> Task statement
Take the lines below between the one holding "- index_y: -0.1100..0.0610" and the one holding "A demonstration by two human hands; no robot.", inclusive, and copy them exactly. Add nothing.

> Data provided
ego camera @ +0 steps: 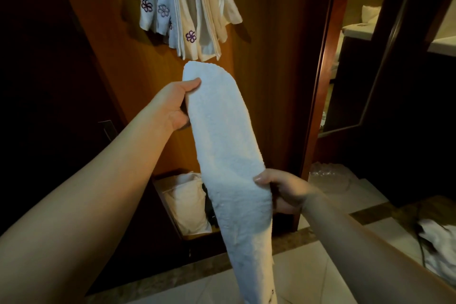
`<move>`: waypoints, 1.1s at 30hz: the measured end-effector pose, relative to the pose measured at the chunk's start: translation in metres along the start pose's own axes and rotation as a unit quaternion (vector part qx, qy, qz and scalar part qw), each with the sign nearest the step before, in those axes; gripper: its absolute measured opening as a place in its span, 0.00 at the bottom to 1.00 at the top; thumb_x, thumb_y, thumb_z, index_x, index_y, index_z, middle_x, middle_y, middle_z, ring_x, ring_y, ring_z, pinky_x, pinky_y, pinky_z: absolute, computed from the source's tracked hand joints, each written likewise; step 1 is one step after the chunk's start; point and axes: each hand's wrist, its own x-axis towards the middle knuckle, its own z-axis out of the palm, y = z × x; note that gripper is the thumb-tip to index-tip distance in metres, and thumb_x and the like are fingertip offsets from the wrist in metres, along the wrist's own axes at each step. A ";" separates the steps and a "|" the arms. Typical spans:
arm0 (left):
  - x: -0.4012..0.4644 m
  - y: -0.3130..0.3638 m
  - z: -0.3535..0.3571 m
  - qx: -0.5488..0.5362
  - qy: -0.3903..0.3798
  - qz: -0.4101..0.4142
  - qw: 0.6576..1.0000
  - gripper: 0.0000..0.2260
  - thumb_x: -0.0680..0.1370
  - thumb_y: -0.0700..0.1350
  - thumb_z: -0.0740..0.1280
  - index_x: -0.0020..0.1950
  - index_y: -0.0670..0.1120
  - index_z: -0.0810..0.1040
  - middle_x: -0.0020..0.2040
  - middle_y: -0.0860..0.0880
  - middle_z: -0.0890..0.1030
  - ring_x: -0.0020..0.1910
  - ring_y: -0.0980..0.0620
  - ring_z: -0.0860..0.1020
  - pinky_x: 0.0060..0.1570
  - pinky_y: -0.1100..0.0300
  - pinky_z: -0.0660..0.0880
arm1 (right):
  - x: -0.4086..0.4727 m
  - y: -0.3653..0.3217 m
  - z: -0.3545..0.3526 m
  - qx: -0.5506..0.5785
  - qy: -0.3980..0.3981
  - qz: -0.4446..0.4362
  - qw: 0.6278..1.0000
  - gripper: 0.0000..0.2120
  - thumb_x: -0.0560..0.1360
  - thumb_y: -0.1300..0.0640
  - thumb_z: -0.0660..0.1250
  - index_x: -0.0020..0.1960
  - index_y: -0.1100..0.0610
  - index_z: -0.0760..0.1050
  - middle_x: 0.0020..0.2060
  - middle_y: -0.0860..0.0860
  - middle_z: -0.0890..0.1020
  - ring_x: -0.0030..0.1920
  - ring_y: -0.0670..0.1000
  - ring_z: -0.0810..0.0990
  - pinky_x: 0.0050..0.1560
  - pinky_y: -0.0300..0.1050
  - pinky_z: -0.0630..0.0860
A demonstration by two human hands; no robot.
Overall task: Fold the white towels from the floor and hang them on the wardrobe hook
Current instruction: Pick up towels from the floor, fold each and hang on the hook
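Both forearms are reaching out, left hand (179,103) pinching the towel (229,155) top below the hung towels (190,10), right hand (283,191) gripping its edge lower down; loosening either grip would likely be undoing the fold.

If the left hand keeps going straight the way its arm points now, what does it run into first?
Likely the hanging cloths above it, or the wardrobe panel behind them. The left hand, gripping the white towel near its top, points up toward them; depth is unclear in this single view.
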 end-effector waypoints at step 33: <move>0.014 -0.129 -0.004 0.113 -0.158 -0.008 0.981 0.35 0.72 0.74 0.55 0.68 0.51 0.76 0.62 0.51 0.82 0.66 0.47 0.77 0.62 0.48 0.72 | -0.004 -0.122 0.015 -0.019 0.103 -0.231 0.967 0.20 0.82 0.40 0.56 0.63 0.51 0.78 0.59 0.51 0.85 0.59 0.51 0.83 0.53 0.46 0.82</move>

> Result of the task
  - index_y: -0.1100..0.0610
  - index_z: -0.0760..0.1050
  - middle_x: 0.0020..0.2060
  - middle_y: -0.0860..0.0860
  - middle_z: -0.0890..0.1020
  - ring_x: -0.0030..0.1920
  - ring_y: -0.0670..0.1000
  - ring_z: -0.0810..0.0990
  - pinky_x: 0.0050..0.1560
  - pinky_y: -0.0300..0.1050
  - pinky_z: -0.0630..0.0860
A demonstration by two human hands; no robot.

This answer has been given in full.